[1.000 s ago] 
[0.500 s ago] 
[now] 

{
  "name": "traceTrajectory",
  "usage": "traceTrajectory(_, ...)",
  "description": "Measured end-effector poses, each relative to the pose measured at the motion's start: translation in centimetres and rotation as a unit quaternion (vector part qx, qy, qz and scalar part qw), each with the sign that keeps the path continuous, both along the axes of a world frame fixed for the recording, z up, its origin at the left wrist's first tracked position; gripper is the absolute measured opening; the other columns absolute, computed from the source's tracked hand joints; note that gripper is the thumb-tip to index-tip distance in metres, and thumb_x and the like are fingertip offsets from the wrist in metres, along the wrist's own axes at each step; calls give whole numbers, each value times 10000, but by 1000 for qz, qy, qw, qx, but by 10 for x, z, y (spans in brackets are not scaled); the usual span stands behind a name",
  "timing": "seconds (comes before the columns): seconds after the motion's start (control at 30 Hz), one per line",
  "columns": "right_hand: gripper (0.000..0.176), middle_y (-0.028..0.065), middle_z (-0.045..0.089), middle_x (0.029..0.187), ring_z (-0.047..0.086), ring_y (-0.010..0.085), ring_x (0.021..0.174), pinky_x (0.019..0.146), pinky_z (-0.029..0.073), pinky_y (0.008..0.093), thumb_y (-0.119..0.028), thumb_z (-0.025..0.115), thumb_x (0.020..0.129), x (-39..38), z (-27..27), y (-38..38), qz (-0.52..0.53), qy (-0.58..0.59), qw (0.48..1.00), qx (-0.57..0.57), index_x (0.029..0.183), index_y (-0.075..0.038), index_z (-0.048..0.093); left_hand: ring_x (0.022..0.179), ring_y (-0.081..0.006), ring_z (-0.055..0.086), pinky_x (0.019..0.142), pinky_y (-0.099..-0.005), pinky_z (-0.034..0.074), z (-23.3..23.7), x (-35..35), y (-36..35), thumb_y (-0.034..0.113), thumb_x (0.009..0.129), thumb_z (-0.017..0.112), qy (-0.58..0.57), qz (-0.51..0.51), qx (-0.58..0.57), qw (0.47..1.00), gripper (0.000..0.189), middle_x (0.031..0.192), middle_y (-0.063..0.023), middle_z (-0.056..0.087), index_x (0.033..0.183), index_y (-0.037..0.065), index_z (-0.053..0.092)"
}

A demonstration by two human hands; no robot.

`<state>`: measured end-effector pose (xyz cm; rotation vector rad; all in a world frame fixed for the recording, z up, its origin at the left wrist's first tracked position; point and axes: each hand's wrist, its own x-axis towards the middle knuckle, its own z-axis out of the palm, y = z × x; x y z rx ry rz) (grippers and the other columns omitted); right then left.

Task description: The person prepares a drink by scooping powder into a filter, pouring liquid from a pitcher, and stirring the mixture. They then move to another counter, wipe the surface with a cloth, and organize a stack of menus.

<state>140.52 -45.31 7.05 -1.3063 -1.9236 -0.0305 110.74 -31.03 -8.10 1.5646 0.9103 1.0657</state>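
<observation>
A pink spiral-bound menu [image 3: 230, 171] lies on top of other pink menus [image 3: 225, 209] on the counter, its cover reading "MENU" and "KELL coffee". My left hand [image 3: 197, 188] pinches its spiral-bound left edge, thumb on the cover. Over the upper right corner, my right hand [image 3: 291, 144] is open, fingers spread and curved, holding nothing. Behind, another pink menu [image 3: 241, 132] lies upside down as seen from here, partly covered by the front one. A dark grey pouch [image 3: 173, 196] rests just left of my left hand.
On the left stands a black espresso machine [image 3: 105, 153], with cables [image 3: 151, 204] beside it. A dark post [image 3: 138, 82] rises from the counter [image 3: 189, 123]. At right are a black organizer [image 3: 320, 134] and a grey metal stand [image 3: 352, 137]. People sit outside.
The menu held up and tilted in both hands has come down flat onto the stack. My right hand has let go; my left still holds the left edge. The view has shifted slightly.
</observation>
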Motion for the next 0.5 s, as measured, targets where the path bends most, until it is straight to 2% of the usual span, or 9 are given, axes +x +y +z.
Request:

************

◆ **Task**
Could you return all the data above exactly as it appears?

◆ **Expected output**
[1.000 s ago] 
[0.500 s ago] 
[now] 

{
  "name": "traceTrajectory",
  "usage": "traceTrajectory(_, ...)",
  "description": "Measured end-effector poses, each relative to the pose measured at the motion's start: translation in centimetres and rotation as a unit quaternion (vector part qx, qy, qz and scalar part qw), each with the sign that keeps the path continuous, both along the axes of a world frame fixed for the recording, z up, its origin at the left wrist's first tracked position; gripper is the absolute measured opening; the other columns absolute, computed from the source's tracked hand joints; note that gripper is the thumb-tip to index-tip distance in metres, and thumb_x and the like are fingertip offsets from the wrist in metres, along the wrist's own axes at each step; calls give whole numbers, each value times 10000, but by 1000 for qz, qy, qw, qx, but by 10 for x, z, y (spans in brackets are not scaled); the usual span stands behind a name",
  "timing": "seconds (comes before the columns): seconds after the motion's start (control at 30 Hz), one per line",
  "columns": "right_hand: gripper (0.000..0.176), middle_y (-0.028..0.065), middle_z (-0.045..0.089), middle_x (0.029..0.187), ring_z (-0.047..0.086), ring_y (-0.010..0.085), ring_x (0.021..0.174), pinky_x (0.019..0.146), pinky_z (-0.029..0.073), pinky_y (0.008..0.093), thumb_y (-0.119..0.028), thumb_z (-0.025..0.115), thumb_x (0.020..0.129), x (-39..38), z (-27..27), y (-38..38), qz (-0.52..0.53), qy (-0.58..0.59), qw (0.48..1.00), qx (-0.57..0.57), index_x (0.029..0.183), index_y (-0.075..0.038), index_z (-0.048..0.093); left_hand: ring_x (0.022..0.179), ring_y (-0.081..0.006), ring_z (-0.055..0.086), pinky_x (0.019..0.142), pinky_y (-0.099..-0.005), pinky_z (-0.034..0.074), z (-23.3..23.7), x (-35..35), y (-36..35), thumb_y (-0.034..0.113), thumb_x (0.009..0.129), thumb_z (-0.017..0.112), qy (-0.58..0.57), qz (-0.51..0.51), qx (-0.58..0.57), qw (0.47..1.00), gripper (0.000..0.189), middle_x (0.031..0.192), middle_y (-0.063..0.023), middle_z (-0.056..0.087), index_x (0.033..0.183), index_y (-0.037..0.065), index_z (-0.053..0.092)"
}

A demonstration by two human hands; no robot.

`<state>`: measured end-effector pose (xyz cm; rotation vector rad; all in a world frame fixed for the recording, z up, its origin at the left wrist's first tracked position; point and axes: each hand's wrist, its own x-axis towards the middle knuckle, its own z-axis out of the palm, y = z × x; x y z rx ry rz) (grippers and the other columns omitted); right then left.

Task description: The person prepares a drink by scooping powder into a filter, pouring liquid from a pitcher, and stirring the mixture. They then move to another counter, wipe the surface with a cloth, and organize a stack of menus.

<state>140.52 -45.31 7.05 -1.3063 -1.9236 -0.0305 110.74 -31.03 -8.10 1.5646 0.9103 1.0657</state>
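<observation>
A pink spiral-bound menu [image 3: 230, 171] lies on top of other pink menus [image 3: 225, 209] on the counter, its cover reading "MENU" and "KELL coffee". My left hand [image 3: 197, 188] pinches its spiral-bound left edge, thumb on the cover. Over the upper right corner, my right hand [image 3: 291, 144] is open, fingers spread and curved, holding nothing. Behind, another pink menu [image 3: 241, 132] lies upside down as seen from here, partly covered by the front one. A dark grey pouch [image 3: 173, 196] rests just left of my left hand.
On the left stands a black espresso machine [image 3: 105, 153], with cables [image 3: 151, 204] beside it. A dark post [image 3: 138, 82] rises from the counter [image 3: 189, 123]. At right are a black organizer [image 3: 320, 134] and a grey metal stand [image 3: 352, 137]. People sit outside.
The menu held up and tilted in both hands has come down flat onto the stack. My right hand has let go; my left still holds the left edge. The view has shifted slightly.
</observation>
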Motion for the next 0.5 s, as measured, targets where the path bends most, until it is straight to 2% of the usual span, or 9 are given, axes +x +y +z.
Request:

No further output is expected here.